→ Exercise directions:
Copy every line from the records that holds the word "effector".

[Given records Boundary: Start]

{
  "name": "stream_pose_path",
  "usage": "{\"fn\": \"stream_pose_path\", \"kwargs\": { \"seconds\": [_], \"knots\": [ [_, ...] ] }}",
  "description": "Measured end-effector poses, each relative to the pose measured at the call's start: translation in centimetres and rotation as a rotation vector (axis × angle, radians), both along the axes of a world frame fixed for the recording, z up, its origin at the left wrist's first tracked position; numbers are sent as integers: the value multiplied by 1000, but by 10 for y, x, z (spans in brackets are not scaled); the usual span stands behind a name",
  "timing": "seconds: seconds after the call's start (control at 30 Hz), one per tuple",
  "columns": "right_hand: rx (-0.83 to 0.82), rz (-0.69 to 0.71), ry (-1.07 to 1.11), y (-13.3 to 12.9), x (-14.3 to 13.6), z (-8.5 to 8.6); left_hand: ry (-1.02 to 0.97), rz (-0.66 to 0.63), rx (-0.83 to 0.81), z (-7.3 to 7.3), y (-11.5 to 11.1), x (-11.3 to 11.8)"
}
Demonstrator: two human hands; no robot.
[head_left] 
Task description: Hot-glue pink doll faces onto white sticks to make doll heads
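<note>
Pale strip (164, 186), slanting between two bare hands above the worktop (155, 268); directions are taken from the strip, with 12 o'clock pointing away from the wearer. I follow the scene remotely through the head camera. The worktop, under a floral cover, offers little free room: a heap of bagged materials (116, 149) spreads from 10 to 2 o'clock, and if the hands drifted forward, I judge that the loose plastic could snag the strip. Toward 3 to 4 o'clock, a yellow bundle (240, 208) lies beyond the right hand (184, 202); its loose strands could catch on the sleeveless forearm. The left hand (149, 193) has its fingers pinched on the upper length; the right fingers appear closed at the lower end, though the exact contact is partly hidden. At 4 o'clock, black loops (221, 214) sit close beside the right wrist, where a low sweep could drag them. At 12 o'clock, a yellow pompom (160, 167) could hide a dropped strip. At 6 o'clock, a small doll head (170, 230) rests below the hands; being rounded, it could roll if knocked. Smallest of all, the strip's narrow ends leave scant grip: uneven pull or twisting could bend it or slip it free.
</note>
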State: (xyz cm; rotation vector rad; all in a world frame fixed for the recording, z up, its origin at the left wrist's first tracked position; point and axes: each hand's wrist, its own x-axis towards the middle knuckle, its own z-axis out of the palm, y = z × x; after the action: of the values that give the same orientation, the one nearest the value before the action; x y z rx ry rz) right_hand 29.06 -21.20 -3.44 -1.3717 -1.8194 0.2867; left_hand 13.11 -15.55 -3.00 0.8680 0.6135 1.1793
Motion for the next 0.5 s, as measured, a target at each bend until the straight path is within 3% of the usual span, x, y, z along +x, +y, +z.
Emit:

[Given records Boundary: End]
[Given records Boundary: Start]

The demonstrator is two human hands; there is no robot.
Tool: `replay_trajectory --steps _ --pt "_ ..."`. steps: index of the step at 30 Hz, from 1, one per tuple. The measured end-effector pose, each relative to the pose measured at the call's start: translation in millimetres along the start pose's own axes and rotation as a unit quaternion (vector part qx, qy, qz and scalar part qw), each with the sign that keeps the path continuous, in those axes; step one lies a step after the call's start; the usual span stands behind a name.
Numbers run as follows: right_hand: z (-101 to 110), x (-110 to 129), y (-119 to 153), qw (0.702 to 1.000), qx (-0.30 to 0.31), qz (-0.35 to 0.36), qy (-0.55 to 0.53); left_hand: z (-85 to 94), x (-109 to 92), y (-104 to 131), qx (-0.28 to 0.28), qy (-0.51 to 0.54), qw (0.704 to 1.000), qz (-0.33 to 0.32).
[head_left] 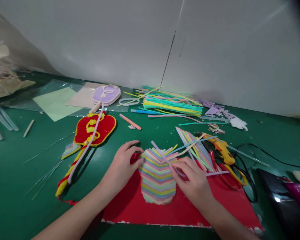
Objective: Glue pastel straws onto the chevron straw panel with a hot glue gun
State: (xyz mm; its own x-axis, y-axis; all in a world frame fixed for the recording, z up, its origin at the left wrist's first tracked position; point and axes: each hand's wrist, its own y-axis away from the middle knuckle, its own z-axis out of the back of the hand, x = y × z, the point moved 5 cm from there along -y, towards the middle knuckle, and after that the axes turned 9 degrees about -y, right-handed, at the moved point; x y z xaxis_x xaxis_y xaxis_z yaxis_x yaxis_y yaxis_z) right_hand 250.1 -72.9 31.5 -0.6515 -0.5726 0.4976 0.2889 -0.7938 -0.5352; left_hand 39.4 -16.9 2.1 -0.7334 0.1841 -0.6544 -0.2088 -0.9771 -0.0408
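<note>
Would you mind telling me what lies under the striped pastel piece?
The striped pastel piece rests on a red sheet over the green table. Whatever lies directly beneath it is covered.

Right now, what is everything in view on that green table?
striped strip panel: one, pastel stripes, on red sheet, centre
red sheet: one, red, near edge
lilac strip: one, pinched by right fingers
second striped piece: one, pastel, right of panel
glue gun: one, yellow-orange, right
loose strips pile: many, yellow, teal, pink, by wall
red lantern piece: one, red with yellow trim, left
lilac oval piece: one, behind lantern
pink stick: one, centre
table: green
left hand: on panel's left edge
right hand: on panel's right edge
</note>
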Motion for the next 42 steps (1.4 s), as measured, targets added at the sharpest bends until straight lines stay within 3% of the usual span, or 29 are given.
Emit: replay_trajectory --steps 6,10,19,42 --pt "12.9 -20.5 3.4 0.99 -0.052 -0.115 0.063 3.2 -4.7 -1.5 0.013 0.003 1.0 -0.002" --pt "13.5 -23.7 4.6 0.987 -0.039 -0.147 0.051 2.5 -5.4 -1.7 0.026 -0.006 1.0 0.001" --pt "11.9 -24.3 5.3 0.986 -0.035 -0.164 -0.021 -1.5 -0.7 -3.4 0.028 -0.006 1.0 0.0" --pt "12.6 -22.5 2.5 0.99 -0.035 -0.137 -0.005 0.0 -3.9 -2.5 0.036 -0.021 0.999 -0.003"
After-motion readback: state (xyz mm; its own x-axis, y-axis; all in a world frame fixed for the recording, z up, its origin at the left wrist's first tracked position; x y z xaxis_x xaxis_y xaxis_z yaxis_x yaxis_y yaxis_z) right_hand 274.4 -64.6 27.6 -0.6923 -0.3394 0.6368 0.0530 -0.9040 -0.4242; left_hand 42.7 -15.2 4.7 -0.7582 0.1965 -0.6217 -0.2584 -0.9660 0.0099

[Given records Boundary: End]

→ Result of the exercise:
  "description": "Measured end-effector poses, each relative to the pose measured at the call's start: translation in centimetres and rotation as a rotation vector (axis × angle, radians), both along the axes of a world frame fixed for the recording, z up, its origin at the left wrist's first tracked position; numbers are sent as integers: the value multiplied by 1000, but by 10 for y, x, z (spans in brackets are not scaled); the usual span stands behind a name",
Tool: `replay_trajectory --steps _ --pt "_ ..."`. steps: index of the step at 30 Hz, from 1, one per tuple. The measured end-effector pose, each relative to the pose measured at the call's start: translation in millimetres along the start pose's own axes and rotation as a unit quaternion (vector part qx, qy, qz and scalar part qw), each with the sign that keeps the path continuous, in those axes; step one lies a step after the call's start; the usual span stands behind a name.

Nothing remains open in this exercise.